If Barry hits it at home and I'm lucky enough to be there, I'll be screaming like God had just opened the seventh seal. And I'll be doing that even though I'm 99 percent sure Barry cheated -- and I don't approve of cheating.

I won't be alone. There will be 40,000 screaming Giants' fans around me experiencing the same non-asterisked rapture, and several hundred thousand more fans throughout Northern California. And there will be millions across the country who aren't Bonds or Giants fans, but will still applaud Bonds' feat and regard it as legit.

But much of the rest of the country and the media will stare at us with horror, as if we'd just staged a Ku Klux Klan rally or hosted a meeting of the North American Man/Boy Love Association. An AP-AOL poll released last week showed that half of all baseball fans are rooting against Bonds as he chases Aaron's record. Only a third want him to break it. So I've got a lot of explaining to do on behalf of my fellow, outnumbered Bonds defenders. All aboard -- let's get this train wreck started early!

We don't want our sports stories to end like this. Sports is supposed to be entertaining and uplifting. It's art with a jock strap. Like art, it manifests human striving and excellence. Like art, it's bottled reality. It has plot twists, a climax, a denouement and an ending. It makes you feel like life has a shape. At its Aristotelean best, it can even make you feel pity and terror, although these sublime emotions are generally reserved for Oakland Raiders fans.

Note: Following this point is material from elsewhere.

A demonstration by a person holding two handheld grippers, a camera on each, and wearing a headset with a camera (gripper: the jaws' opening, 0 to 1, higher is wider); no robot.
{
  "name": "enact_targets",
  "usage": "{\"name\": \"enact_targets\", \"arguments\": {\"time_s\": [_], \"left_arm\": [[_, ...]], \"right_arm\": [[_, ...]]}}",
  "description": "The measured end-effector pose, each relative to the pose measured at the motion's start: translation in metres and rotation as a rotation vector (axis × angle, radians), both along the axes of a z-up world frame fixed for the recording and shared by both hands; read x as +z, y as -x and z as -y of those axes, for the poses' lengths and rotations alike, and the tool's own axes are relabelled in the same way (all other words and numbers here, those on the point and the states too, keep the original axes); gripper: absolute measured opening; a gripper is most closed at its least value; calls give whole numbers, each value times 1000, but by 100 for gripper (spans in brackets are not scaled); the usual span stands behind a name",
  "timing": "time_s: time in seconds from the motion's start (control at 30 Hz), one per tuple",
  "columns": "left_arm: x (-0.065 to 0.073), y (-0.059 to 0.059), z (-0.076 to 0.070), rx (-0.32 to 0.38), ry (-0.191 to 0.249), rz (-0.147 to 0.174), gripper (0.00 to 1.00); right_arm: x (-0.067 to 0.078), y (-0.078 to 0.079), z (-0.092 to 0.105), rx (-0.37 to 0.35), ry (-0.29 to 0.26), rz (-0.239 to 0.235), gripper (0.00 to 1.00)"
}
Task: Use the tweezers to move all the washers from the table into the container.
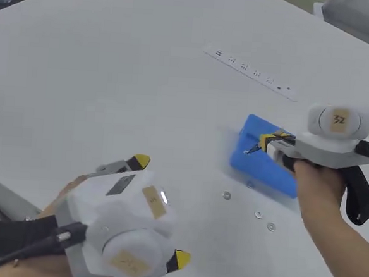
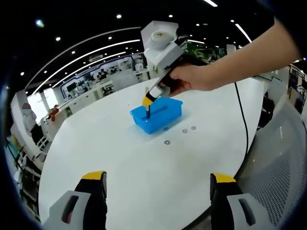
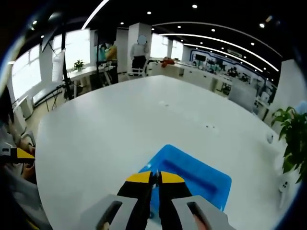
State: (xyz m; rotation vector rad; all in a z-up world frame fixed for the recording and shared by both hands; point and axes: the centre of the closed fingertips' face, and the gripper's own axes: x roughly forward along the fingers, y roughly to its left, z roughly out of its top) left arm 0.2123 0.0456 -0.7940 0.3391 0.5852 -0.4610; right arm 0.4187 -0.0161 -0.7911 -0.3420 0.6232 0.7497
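A blue container [image 1: 259, 161] sits on the white table [image 1: 113, 76]. Three small washers [image 1: 258, 214] lie on the table just in front of it, also in the left gripper view as washers [image 2: 184, 130]. My right gripper [image 1: 269, 143] is shut on thin tweezers [image 1: 252, 149] whose tips point down into the container's near end [image 2: 156, 115]. From the right gripper view its yellow-tipped jaws [image 3: 153, 178] are pressed together over the blue container [image 3: 192, 179]. My left gripper [image 1: 160, 210] is held low at the near left, open with nothing between its fingers [image 2: 158, 178].
A flat white power strip [image 1: 249, 70] lies beyond the container. A grey chair [image 1: 357, 17] stands at the far right corner. A mesh chair seat [image 2: 283, 182] sits by the table's near edge. Bare tabletop stretches to the left.
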Motion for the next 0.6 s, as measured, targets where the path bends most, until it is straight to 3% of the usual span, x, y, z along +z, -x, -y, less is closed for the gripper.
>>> {"name": "enact_targets", "arguments": {"time_s": [0.2,0.6], "left_arm": [[-1,0,-1,0,-5,-3,90],[-4,2,-3,-3,-24,-14,89]], "right_arm": [[-10,-3,-1,-5,7,-31,1],[-16,2,-2,5,30,-37,1]]}}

That's what it's supposed to do. What it's not supposed to do is force you to confront the fact that you are a moral relativist, a hypocrite, a proto-fascist, and, not to put too fine a point on it, a lying, self-serving sack of shit.

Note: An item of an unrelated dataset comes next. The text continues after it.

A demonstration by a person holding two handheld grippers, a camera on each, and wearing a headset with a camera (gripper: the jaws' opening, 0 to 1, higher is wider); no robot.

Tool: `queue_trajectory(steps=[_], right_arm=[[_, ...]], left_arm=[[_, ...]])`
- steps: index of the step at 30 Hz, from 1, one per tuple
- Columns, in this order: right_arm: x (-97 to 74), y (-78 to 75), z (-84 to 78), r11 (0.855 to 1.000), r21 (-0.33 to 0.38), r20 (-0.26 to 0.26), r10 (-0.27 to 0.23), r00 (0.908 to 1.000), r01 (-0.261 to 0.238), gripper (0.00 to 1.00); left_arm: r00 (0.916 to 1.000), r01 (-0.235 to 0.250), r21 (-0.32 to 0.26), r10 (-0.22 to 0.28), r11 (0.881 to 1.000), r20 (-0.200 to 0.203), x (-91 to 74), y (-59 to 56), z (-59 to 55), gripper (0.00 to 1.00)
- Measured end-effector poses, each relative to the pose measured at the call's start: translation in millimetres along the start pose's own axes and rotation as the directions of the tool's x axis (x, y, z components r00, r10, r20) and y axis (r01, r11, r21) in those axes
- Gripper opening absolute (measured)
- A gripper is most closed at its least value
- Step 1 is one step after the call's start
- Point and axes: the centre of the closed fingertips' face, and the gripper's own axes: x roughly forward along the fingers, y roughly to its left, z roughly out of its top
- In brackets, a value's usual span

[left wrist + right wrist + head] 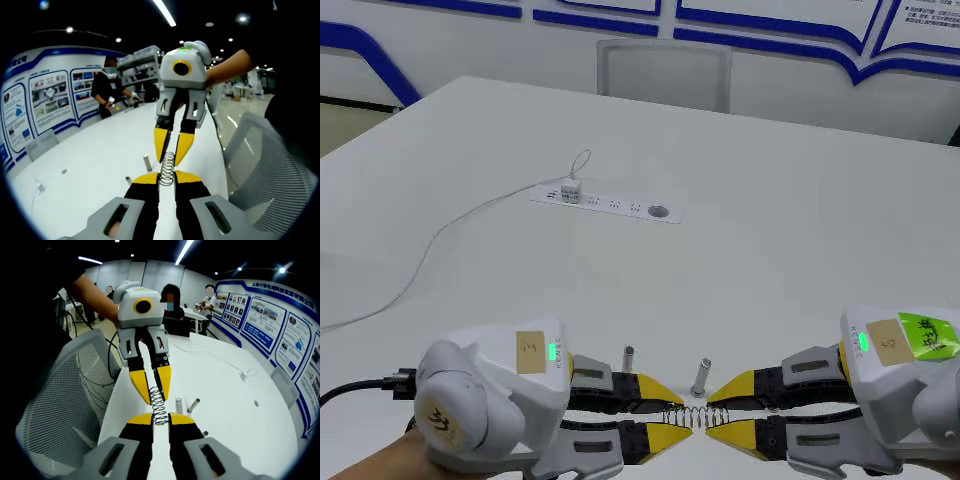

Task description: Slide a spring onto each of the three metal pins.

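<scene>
One spring (692, 415) hangs level just above the desk (770, 250), caught at its two ends by two grippers. The left gripper (672, 415) is closed on its left end and the right gripper (717, 410) is closed on its right end, their yellow tips nearly meeting.

Two pins (629, 358) stand upright on the desk just behind the grippers, the other pin (702, 374) nearer the right gripper. In the right gripper view a second spring (179, 406) stands on the desk just beside the held one; I cannot tell whether it sits on a pin.

Each gripper carries one tan label (531, 352), and its handwriting is too faint to read. The right one also has one green sticker (928, 333), also unreadable.

Farther back lie one power strip (620, 205) with one white plug (570, 190) and one cable (450, 230). The wall posters' text is too small to read.
</scene>
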Motion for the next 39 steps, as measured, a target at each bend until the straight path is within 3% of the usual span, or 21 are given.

But that's what the Barry Bonds saga has done to us Giants fans. (OK, there may be a few who have rejected Barry, but I don't know any.) Sports has turned us into a horde of Mark Foleys, but with one big difference: We refuse to resign and remain defiantly in our hot tubs, wallowing in a sea of congressional pages. Me and Mr. Bonds -- we got a thang going on. We both know that it's wrong -- well, he doesn't, but I do -- but it's much too strong to let it go.

Sports, a pastime that is supposed to enliven, stimulate and ennoble our existence, instead has turned it into an eternal cover of a Billy Paul song.